▶ [Problem statement]: If a record holds a picture, please leave the picture out and copy the rest of the record exactly.

□ □ □ □

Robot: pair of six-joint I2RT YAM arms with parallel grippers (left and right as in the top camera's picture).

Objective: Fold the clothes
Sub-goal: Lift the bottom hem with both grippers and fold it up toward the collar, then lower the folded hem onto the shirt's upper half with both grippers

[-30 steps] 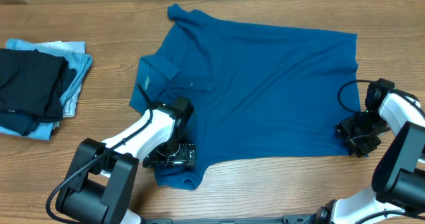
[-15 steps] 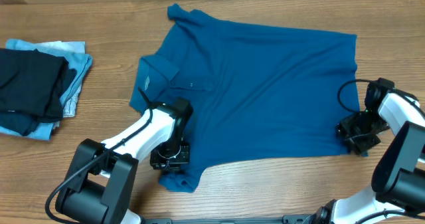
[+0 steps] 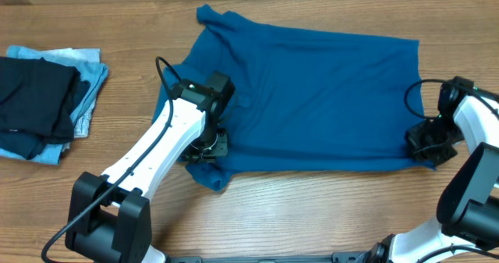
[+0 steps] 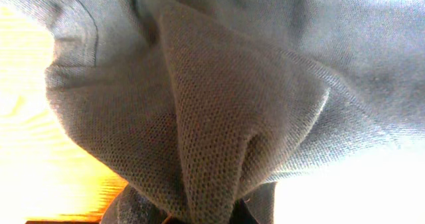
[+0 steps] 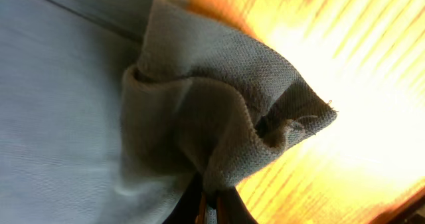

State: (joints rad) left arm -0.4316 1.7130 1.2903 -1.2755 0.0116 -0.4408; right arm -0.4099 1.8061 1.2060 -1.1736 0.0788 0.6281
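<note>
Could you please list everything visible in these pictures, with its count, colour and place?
blue shirt: one, deep blue, spread across the table's middle
black garment: one, black, folded, far left, atop the pale one
light-blue garment: one, pale blue, folded, under the black one
table: one, brown wood
left arm, right arm: white and black, from the near edge
left hand: black, shut on the shirt's near left part
right hand: black, shut on its near right corner
</note>
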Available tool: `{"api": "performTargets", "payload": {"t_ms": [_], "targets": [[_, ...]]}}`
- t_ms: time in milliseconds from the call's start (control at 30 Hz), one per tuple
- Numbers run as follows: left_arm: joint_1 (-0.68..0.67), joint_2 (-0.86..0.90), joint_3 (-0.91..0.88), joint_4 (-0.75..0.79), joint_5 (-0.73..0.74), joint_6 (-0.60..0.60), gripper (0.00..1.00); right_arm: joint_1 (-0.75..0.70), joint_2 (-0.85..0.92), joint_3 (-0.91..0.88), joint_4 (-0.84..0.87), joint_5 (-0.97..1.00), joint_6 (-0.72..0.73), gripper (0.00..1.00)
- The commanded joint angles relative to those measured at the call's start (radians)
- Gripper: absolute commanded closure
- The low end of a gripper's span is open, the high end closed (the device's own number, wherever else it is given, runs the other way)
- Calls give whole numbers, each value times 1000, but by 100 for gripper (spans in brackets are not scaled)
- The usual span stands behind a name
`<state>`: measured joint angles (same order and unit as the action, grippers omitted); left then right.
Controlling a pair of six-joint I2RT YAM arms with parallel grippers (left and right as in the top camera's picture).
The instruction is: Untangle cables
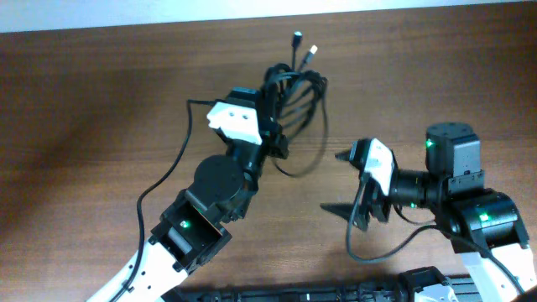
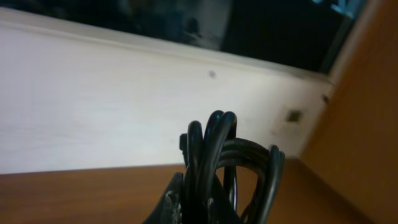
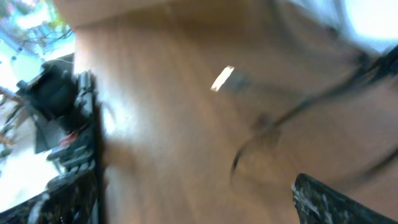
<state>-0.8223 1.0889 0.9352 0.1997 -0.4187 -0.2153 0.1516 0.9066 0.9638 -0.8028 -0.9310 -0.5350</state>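
Observation:
The cables (image 1: 300, 91) are a bundle of thin black loops at the back middle of the wooden table, with two small plug ends (image 1: 304, 44) pointing away. One loop trails toward the front (image 1: 295, 170). My left gripper (image 1: 273, 116) is shut on the bundle; in the left wrist view the loops (image 2: 214, 152) stand up between its fingers (image 2: 194, 208). My right gripper (image 1: 336, 182) is open and empty, to the right of the trailing loop and apart from it. The right wrist view is blurred; it shows a cable curve (image 3: 249, 143), a pale plug end (image 3: 222, 79) and the gripper's gap (image 3: 199, 199).
A thicker black wire (image 1: 168, 172) runs along the left arm, and another (image 1: 369, 247) hangs by the right arm. A dark base (image 1: 294, 294) lies along the table's front edge. A white wall (image 2: 124, 106) lies beyond the table's far edge.

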Motion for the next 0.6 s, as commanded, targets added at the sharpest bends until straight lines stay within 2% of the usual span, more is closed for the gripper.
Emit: {"api": "performTargets", "payload": {"t_ms": [0, 67, 100, 267, 467, 567], "targets": [[1, -18, 26, -19, 182, 34, 100, 5, 0, 3, 169, -2, 409, 2], [1, -17, 26, -21, 249, 57, 100, 5, 4, 3, 294, -3, 683, 2], [1, -17, 26, -21, 270, 56, 100, 5, 5, 3, 335, -3, 772, 2], [1, -17, 26, -29, 277, 56, 100, 5, 6, 3, 486, -11, 1089, 2], [1, -17, 26, -30, 365, 56, 100, 5, 13, 3, 598, -11, 1313, 2], [1, -17, 26, -30, 405, 56, 100, 5, 23, 3, 641, -11, 1378, 11]]}}
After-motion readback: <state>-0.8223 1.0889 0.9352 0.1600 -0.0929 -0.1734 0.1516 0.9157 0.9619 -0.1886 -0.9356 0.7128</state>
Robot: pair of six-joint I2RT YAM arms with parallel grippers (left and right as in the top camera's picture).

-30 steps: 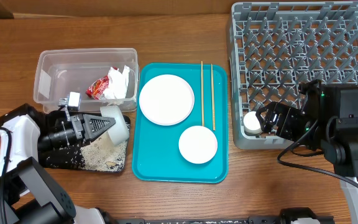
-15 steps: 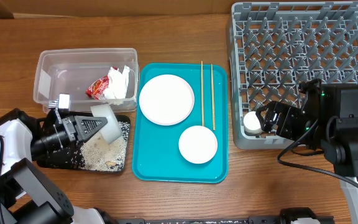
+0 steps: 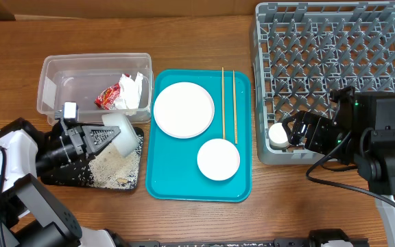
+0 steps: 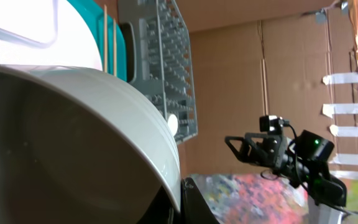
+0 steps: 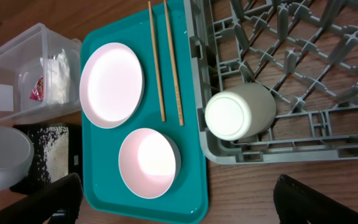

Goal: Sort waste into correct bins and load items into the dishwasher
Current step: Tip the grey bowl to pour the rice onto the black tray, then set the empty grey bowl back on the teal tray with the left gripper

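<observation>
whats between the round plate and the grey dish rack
Two wooden chopsticks, lying side by side on the teal tray. The overhead view shows it plainly.

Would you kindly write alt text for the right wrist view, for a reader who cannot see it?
A white cup rests in a corner of the grey dish rack. Beside it, a teal tray holds a plate, a pink bowl and two chopsticks, with a clear tub beyond it.

left gripper [image 3: 110, 136] + bowl [image 3: 125, 132] | drawn slightly back from teal tray [image 3: 177, 180] | 1 s
</observation>
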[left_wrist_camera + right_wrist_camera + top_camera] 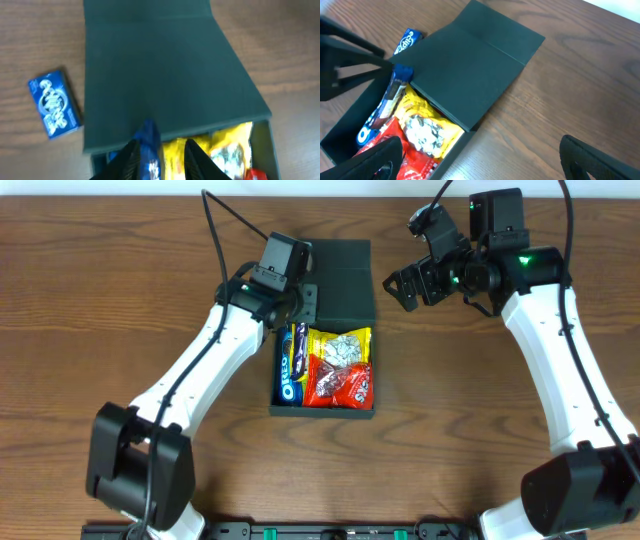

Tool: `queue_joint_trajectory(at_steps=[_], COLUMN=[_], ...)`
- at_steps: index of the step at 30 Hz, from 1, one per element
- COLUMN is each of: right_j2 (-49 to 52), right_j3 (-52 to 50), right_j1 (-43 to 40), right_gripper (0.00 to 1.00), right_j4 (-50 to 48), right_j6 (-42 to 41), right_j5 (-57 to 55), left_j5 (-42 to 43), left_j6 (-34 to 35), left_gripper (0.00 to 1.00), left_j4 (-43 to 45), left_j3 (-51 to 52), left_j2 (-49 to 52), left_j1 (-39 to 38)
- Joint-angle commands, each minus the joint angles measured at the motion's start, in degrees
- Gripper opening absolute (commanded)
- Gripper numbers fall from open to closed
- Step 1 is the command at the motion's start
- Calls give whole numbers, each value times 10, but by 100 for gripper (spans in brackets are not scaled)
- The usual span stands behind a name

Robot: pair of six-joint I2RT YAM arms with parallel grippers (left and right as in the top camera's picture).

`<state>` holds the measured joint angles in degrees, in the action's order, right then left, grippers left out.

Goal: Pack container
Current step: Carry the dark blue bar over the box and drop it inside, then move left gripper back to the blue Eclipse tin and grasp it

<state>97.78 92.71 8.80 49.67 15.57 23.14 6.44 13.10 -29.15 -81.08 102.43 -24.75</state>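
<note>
The dark green-black container (325, 412) stands open at the table's middle, its flap lid (340, 270) lying back. Inside are an Oreo pack (290, 375), a yellow packet (340, 345) and a red packet (340, 385). My left gripper (297, 315) is over the box's back left corner. In the left wrist view its fingers (161, 162) are apart, around the top of a slim blue packet (150, 145) that stands on edge against the left finger. My right gripper (412, 285) is open and empty above the table, right of the lid (470, 70).
A small blue packet (54, 102) lies on the wooden table left of the lid. It also shows in the right wrist view (407, 40). In the overhead view my left arm hides it. Bare wood surrounds the box (455, 150).
</note>
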Motion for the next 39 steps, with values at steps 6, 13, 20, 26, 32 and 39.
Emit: queue_joint_trajectory(at_steps=[6,13,20,26,32,39], right_j2=[-3,-3,-3,-3,-3,-3], right_j3=[5,5,5,5,5,5], right_j1=[-6,-6,-6,-6,-6,-6], right_gripper=[99,99,99,99,99,99], right_j4=[0,0,-1,-2,-2,-2], right_j6=[-8,-7,-7,-7,-8,-8], right_j5=[0,0,0,0,0,0], left_j5=[-6,-25,-24,-24,-23,-21], left_j6=[-9,-16,-15,-16,-20,-39], left_gripper=[30,28,16,16,10,6], left_j4=[28,-37,-96,-107,-116,-156], left_j3=[-6,-6,-7,-9,-9,-8], left_j2=[68,73,73,45,7,-1], left_j1=[3,3,3,3,2,-16])
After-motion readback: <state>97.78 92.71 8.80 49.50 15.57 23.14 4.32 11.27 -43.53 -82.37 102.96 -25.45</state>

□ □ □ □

▶ [Response to this exercise]:
Robot: pair of six-joint I2RT YAM arms with parallel grippers (left and right as in the top camera's picture).

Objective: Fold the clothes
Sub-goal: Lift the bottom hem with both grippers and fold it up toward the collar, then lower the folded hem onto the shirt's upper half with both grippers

[-30 steps] 
[-15 steps] 
[+0 steps] 
[+0 steps] 
[+0 steps] 

State: (joints rad) left arm -0.4316 1.7130 1.2903 -1.2755 0.0116 -0.4408; right arm -0.4099 1.8061 1.2060 -1.1736 0.0788 0.6281
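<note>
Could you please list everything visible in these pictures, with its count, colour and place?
blue shirt: one, deep blue, spread across the table's middle
black garment: one, black, folded, far left, atop the pale one
light-blue garment: one, pale blue, folded, under the black one
table: one, brown wood
left arm, right arm: white and black, from the near edge
left hand: black, shut on the shirt's near left part
right hand: black, shut on its near right corner
</note>
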Available tool: `{"api": "performTargets", "payload": {"t_ms": [_], "targets": [[_, ...]]}}`
- t_ms: time in milliseconds from the call's start (control at 30 Hz), one per tuple
- Numbers run as follows: left_arm: joint_1 (-0.68..0.67), joint_2 (-0.86..0.90), joint_3 (-0.91..0.88), joint_4 (-0.75..0.79), joint_5 (-0.73..0.74), joint_6 (-0.60..0.60), gripper (0.00..1.00); right_arm: joint_1 (-0.75..0.70), joint_2 (-0.85..0.92), joint_3 (-0.91..0.88), joint_4 (-0.84..0.87), joint_5 (-0.97..1.00), joint_6 (-0.72..0.73), gripper (0.00..1.00)
- The commanded joint angles relative to those measured at the call's start (radians)
- Gripper: absolute commanded closure
- The low end of a gripper's span is open, the high end closed (the device's own number, wherever else it is given, runs the other way)
- Calls give whole numbers, each value times 1000, but by 100 for gripper (spans in brackets are not scaled)
- The usual span stands behind a name
`<state>`: measured joint angles (same order and unit as the action, grippers omitted); left then right.
Controlling a pair of six-joint I2RT YAM arms with parallel grippers (left and right as in the top camera's picture).
The instruction is: Untangle cables
<state>-0.8223 1.0889 0.9352 0.1997 -0.4187 -0.2153 0.1516 0.9066 0.9638 -0.8028 -0.9310 -0.5350</state>
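Observation:
The cables (image 1: 300, 91) are a bundle of thin black loops at the back middle of the wooden table, with two small plug ends (image 1: 304, 44) pointing away. One loop trails toward the front (image 1: 295, 170). My left gripper (image 1: 273, 116) is shut on the bundle; in the left wrist view the loops (image 2: 214, 152) stand up between its fingers (image 2: 194, 208). My right gripper (image 1: 336, 182) is open and empty, to the right of the trailing loop and apart from it. The right wrist view is blurred; it shows a cable curve (image 3: 249, 143), a pale plug end (image 3: 222, 79) and the gripper's gap (image 3: 199, 199).
A thicker black wire (image 1: 168, 172) runs along the left arm, and another (image 1: 369, 247) hangs by the right arm. A dark base (image 1: 294, 294) lies along the table's front edge. A white wall (image 2: 124, 106) lies beyond the table's far edge.
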
Motion for the next 0.6 s, as commanded, targets added at the sharpest bends until straight lines stay within 2% of the usual span, more is closed for the gripper.
Emit: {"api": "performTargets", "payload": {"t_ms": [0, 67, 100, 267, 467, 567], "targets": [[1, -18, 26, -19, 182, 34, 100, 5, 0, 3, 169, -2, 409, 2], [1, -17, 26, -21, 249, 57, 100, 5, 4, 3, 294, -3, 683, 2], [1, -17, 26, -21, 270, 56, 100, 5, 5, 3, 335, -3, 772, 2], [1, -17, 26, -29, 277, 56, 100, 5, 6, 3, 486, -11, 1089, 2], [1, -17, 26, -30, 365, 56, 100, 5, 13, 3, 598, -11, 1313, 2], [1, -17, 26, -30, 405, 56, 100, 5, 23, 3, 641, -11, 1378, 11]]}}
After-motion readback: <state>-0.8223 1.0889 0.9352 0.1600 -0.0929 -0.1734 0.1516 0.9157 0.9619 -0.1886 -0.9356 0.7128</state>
Robot: pair of six-joint I2RT YAM arms with parallel grippers (left and right as in the top camera's picture).

-30 steps: 
-15 steps: 
+0 steps: 
+0 steps: 
+0 steps: 

Goal: Sort waste into correct bins and load items into the dishwasher
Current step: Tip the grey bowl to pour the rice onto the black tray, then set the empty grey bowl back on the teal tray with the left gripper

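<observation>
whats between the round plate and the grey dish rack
Two wooden chopsticks, lying side by side on the teal tray. The overhead view shows it plainly.

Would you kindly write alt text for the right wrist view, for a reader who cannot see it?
A white cup rests in a corner of the grey dish rack. Beside it, a teal tray holds a plate, a pink bowl and two chopsticks, with a clear tub beyond it.

left gripper [image 3: 110, 136] + bowl [image 3: 125, 132] | drawn slightly back from teal tray [image 3: 177, 180] | 1 s
</observation>
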[left_wrist_camera + right_wrist_camera + top_camera] 

Tool: `queue_joint_trajectory(at_steps=[_], COLUMN=[_], ...)`
- at_steps: index of the step at 30 Hz, from 1, one per element
- COLUMN is each of: right_j2 (-49 to 52), right_j3 (-52 to 50), right_j1 (-43 to 40), right_gripper (0.00 to 1.00), right_j4 (-50 to 48), right_j6 (-42 to 41), right_j5 (-57 to 55), left_j5 (-42 to 43), left_j6 (-34 to 35), left_gripper (0.00 to 1.00), left_j4 (-43 to 45), left_j3 (-51 to 52), left_j2 (-49 to 52), left_j1 (-39 to 38)
- Joint-angle commands, each minus the joint angles measured at the motion's start, in degrees
- Gripper opening absolute (commanded)
- Gripper numbers fall from open to closed
- Step 1 is the command at the motion's start
- Calls give whole numbers, each value times 10, but by 100 for gripper (spans in brackets are not scaled)
- The usual span stands behind a name

Robot: pair of six-joint I2RT YAM arms with parallel grippers (left and right as in the top camera's picture).

`<state>` holds the measured joint angles in degrees, in the action's order, right then left, grippers left out.

Goal: Pack container
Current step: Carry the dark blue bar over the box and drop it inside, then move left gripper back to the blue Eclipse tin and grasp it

<state>97.78 92.71 8.80 49.67 15.57 23.14 6.44 13.10 -29.15 -81.08 102.43 -24.75</state>
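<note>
The dark green-black container (325, 412) stands open at the table's middle, its flap lid (340, 270) lying back. Inside are an Oreo pack (290, 375), a yellow packet (340, 345) and a red packet (340, 385). My left gripper (297, 315) is over the box's back left corner. In the left wrist view its fingers (161, 162) are apart, around the top of a slim blue packet (150, 145) that stands on edge against the left finger. My right gripper (412, 285) is open and empty above the table, right of the lid (470, 70).
A small blue packet (54, 102) lies on the wooden table left of the lid. It also shows in the right wrist view (407, 40). In the overhead view my left arm hides it. Bare wood surrounds the box (455, 150).
</note>
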Motion for the next 39 steps, with values at steps 6, 13, 20, 26, 32 and 39.
Emit: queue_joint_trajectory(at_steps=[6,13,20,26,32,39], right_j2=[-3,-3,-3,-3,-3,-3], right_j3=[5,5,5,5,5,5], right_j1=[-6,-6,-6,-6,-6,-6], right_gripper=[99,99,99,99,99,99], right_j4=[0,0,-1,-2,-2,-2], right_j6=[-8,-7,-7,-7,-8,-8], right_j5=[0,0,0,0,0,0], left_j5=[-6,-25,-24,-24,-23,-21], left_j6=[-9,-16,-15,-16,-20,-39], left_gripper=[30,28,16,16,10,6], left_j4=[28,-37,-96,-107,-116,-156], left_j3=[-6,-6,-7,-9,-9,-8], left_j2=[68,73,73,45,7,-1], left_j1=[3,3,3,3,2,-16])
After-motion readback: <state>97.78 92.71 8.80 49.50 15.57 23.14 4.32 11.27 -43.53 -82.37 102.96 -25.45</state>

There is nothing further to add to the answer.